My illness provided time during which I re-evaluated who I was and wanted to be. Emerging from that time was a commitment to telling the story of my unnecessary healthcare nightmare and to find other ways via which I could help to bring about badly needed healthcare system change.

The amazing Medicine X conference — with its roots in Medicine 2.0’11 — strengthened that commitment, as I was designated a ePatient scholar by the conference for 3 years. My sense of self was newly formed. I had a new mission in life.

But a large part of my working to achieve that mission overlapped with my previous life as I began to focus on talking and writing about ways experience design(ers) can maximize their impact on the healthcare system. Indeed, I’ve spoken about such things at experience design events (e.g., EPIC 2012 & Healthcare Experience Design 2013), and I’ve written about such things in blog posts and magazine articles (e.g., for UX magazine & interactions magazine).
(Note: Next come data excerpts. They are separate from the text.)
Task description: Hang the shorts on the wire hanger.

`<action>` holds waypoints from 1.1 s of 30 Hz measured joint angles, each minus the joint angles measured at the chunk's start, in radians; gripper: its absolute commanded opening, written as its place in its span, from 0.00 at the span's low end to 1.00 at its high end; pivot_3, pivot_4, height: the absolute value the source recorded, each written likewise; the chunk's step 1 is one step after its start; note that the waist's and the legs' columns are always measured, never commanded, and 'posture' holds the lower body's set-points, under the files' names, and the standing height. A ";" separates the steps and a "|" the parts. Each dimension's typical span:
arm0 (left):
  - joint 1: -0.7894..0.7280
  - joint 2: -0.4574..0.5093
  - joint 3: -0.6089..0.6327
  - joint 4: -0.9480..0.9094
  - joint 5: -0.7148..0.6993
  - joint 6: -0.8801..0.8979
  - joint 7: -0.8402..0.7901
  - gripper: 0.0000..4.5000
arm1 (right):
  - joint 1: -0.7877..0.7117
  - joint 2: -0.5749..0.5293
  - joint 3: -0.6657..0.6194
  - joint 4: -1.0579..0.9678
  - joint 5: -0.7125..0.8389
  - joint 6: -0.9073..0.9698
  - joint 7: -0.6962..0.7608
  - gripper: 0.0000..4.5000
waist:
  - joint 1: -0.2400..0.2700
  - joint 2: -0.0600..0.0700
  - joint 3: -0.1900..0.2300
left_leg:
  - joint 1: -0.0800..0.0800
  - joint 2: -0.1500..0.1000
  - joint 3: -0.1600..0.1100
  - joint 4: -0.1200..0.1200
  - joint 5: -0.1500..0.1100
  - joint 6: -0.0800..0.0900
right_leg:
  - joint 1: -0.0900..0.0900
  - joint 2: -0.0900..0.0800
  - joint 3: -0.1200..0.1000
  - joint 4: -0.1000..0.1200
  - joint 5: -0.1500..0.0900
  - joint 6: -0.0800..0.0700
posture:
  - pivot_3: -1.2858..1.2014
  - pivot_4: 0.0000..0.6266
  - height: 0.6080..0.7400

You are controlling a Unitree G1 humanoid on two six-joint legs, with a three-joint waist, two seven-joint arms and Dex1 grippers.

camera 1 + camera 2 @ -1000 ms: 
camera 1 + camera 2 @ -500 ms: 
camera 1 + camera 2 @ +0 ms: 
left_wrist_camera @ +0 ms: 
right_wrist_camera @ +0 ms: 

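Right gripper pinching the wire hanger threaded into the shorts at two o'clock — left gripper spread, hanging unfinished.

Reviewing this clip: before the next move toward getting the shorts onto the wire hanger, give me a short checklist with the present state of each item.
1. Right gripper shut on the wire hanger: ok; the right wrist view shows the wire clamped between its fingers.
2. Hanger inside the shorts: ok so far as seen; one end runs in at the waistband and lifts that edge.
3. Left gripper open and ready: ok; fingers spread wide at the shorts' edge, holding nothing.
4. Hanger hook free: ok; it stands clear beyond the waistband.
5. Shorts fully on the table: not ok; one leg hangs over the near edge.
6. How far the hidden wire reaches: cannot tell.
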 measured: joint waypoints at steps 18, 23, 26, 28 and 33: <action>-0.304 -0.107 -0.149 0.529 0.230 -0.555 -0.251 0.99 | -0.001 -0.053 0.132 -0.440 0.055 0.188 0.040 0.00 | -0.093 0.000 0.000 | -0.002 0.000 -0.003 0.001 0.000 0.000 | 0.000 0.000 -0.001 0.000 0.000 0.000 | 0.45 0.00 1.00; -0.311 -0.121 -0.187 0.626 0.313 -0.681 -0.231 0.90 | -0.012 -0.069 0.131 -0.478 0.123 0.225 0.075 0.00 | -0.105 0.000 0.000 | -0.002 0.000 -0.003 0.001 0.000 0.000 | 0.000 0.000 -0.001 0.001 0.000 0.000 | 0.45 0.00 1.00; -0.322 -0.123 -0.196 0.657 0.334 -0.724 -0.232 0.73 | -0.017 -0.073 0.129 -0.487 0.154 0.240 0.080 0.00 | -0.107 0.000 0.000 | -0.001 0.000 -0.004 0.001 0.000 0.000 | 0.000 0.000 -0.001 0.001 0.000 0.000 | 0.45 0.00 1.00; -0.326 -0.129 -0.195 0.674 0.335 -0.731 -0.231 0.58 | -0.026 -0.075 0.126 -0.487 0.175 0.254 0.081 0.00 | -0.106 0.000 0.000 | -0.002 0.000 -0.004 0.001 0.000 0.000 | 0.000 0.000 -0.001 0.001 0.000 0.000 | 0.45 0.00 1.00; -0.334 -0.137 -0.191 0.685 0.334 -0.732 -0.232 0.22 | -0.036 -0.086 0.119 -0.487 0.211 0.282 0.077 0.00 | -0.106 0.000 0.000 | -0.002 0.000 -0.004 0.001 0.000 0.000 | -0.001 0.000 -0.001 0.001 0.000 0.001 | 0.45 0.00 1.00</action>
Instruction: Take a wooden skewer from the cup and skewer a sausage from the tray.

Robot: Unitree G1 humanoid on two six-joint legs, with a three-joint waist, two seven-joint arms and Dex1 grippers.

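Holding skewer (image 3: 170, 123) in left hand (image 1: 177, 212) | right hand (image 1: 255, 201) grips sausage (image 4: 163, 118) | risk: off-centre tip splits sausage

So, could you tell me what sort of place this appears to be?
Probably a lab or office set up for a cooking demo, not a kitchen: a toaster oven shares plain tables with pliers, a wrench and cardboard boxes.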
And I began to work again in my field, with, particularly via my teaching at the Academy of Art University and General Assembly, a focus on experience design in any industry, not just healthcare. So that new sense of self began to be pushed aside by a sense of self much like that which I had before I became ill.

I’m still involved with Medicine X. I was there at the most recent conference in Stanford last month, where I helped moderate a day-long session on applying neuroscience concepts to healthcare design. I program a series of events year round under the title of the San Francisco Bay Area chapter of Medicine X. I’m even planning a Medicine X pop-up event in Austin for next month. But am I doing as much as I had hoped to do?
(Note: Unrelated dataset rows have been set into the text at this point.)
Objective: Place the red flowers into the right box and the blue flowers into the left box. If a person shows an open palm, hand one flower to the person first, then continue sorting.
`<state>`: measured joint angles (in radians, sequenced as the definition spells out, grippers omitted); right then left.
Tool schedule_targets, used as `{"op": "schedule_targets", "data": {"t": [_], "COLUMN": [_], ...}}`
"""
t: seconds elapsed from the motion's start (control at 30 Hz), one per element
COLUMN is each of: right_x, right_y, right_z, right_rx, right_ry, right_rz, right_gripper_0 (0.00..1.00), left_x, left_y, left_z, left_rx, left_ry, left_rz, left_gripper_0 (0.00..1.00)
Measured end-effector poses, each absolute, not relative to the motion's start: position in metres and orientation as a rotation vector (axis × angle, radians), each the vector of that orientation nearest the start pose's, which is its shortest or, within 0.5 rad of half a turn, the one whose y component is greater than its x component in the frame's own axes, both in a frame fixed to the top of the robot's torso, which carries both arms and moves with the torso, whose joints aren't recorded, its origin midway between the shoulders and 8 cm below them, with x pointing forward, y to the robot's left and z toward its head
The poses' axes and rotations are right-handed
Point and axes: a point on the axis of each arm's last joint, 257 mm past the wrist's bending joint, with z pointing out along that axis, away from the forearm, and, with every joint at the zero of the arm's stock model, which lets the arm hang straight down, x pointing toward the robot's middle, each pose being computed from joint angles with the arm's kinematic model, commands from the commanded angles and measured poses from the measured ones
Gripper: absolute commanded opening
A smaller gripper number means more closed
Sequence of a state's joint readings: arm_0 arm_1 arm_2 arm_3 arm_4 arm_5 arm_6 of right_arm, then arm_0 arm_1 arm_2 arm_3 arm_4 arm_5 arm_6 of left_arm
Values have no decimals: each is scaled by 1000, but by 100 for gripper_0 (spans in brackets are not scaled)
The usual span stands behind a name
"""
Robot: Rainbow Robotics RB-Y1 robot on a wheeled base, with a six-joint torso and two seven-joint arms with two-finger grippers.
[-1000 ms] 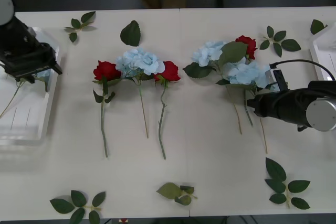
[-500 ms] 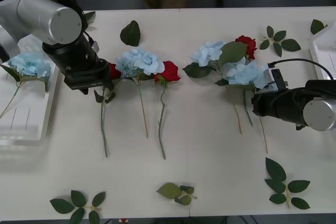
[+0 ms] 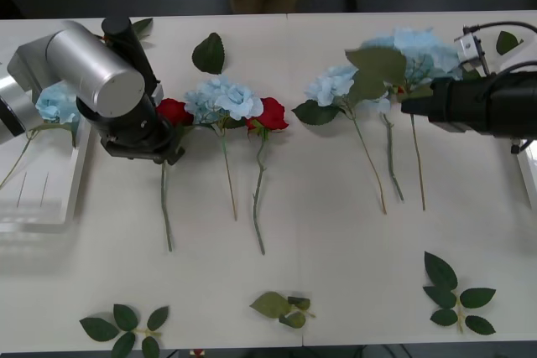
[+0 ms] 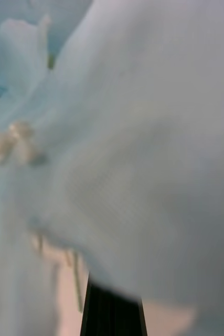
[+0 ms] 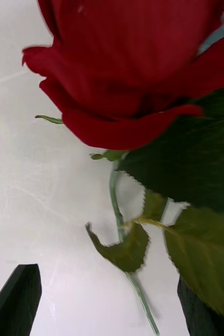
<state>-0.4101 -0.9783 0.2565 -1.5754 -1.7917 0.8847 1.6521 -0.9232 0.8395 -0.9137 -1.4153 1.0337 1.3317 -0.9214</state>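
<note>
The white worktop [image 3: 336, 249] is seen from above, with flowers laid in two groups. The left box [image 3: 42, 190] is placed at the left edge, and one blue flower [image 3: 57, 102] is lying inside it. The left pincer [image 3: 143, 150] is held low over the leftmost red rose [image 3: 174, 111]; in the left wrist view its black fingers [image 5: 17, 299] are spread wide, on both sides of the rose stem, and nothing is gripped. The right pincer [image 3: 409, 106] is positioned at the right group, beside a large blue bloom [image 3: 419, 48]. Whether it is clenched cannot be told. A second red rose [image 3: 272, 113] and a blue flower [image 3: 222, 98] are lying between them.
</note>
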Motion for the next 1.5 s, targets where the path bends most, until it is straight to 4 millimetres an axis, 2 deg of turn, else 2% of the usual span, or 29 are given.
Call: {"op": "schedule_targets", "data": {"t": [0.07,0.17,0.3,0.4,0.5,0.6,0.7,0.87,1.0,1.07,1.17,1.27,1.37,1.43,1.5], "right_x": [513,520,520,515,510,506,498,497,509,511,506,509,521,530,535], "right_y": [-186,-152,-97,-55,-24,-2,10,10,-5,-20,-46,-84,-122,-134,-135], "right_z": [-112,-74,-46,-33,-27,-31,-44,-43,-38,-34,-36,-33,-23,-11,1], "right_rx": [-173,-217,-299,-333,-308,-277,-297,-291,-267,-290,-415,-492,-440,-390,-352], "right_ry": [2142,2040,1935,1860,1797,1767,1790,1789,1772,1787,1867,1950,2010,1996,1966], "right_rz": [1093,1160,1230,1289,1362,1401,1411,1417,1375,1339,1241,1095,952,844,727], "right_gripper_0": [0,0,0,0,0,0,0,0,0,0,0,0,0,0,0], "left_x": [500,492,478,471,470,473,476,480,482,482,482,482,482,482,483], "left_y": [243,253,253,249,247,244,238,232,230,230,230,231,231,231,231], "left_z": [-298,-318,-331,-333,-336,-336,-337,-337,-336,-336,-336,-336,-335,-335,-335], "left_rx": [110,118,126,126,118,133,148,167,167,166,166,166,165,165,166], "left_ry": [2839,2831,2826,2811,2805,2787,2773,2754,2749,2749,2748,2747,2747,2746,2746], "left_rz": [71,97,76,43,32,47,53,64,63,62,63,65,66,67,67], "left_gripper_0": [75,75,75,75,75,75,75,75,75,76,75,75,75,75,75]}}
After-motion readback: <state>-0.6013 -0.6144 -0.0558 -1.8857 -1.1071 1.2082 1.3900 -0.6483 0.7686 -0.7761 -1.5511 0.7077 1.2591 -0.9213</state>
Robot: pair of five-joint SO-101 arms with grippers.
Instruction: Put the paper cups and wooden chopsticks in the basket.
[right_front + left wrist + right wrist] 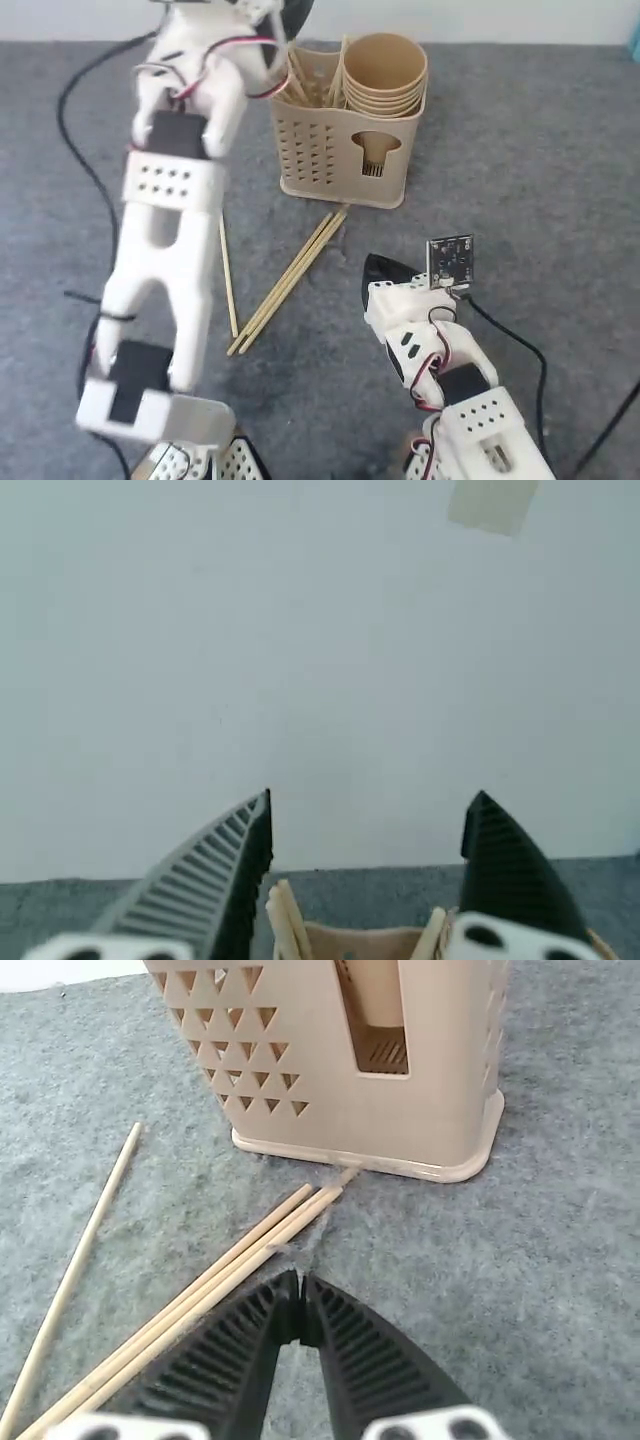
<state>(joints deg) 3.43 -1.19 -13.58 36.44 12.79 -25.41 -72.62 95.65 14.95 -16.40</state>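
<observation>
Hanging low over the grey table [560, 180], the right gripper [301, 1282] has its fingers closed on nothing, just short of a loose bundle of wooden chopsticks [290, 278], with a single chopstick [228, 280] lying beside it. Beyond, the basket [330, 160] holds stacked paper cups [385, 70] and upright chopsticks [300, 85]. Above its chopstick side, the left gripper [372, 815] hangs with its fingers spread apart and empty.

Open mat [540, 170] surrounds the loose chopsticks [288, 280]; the basket [320, 150] blocks their far ends.
</observation>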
In my previous blog post of last December, I bemoaned the fact that I had stopped telling the story of my healthcare nightmare. Should I actually still be telling that story?

This week, I start teaching another 10-week UX design immersive course for General Assembly. I also find myself (with 3 others) confronted by the chore of reading and evaluating over 100 UX-related case studies which have been submitted for consideration for presentation at the CHI 2016 conference. Healthcare is not the (direct) focus of most of all this.

What sense of self will win out or emerge going forward?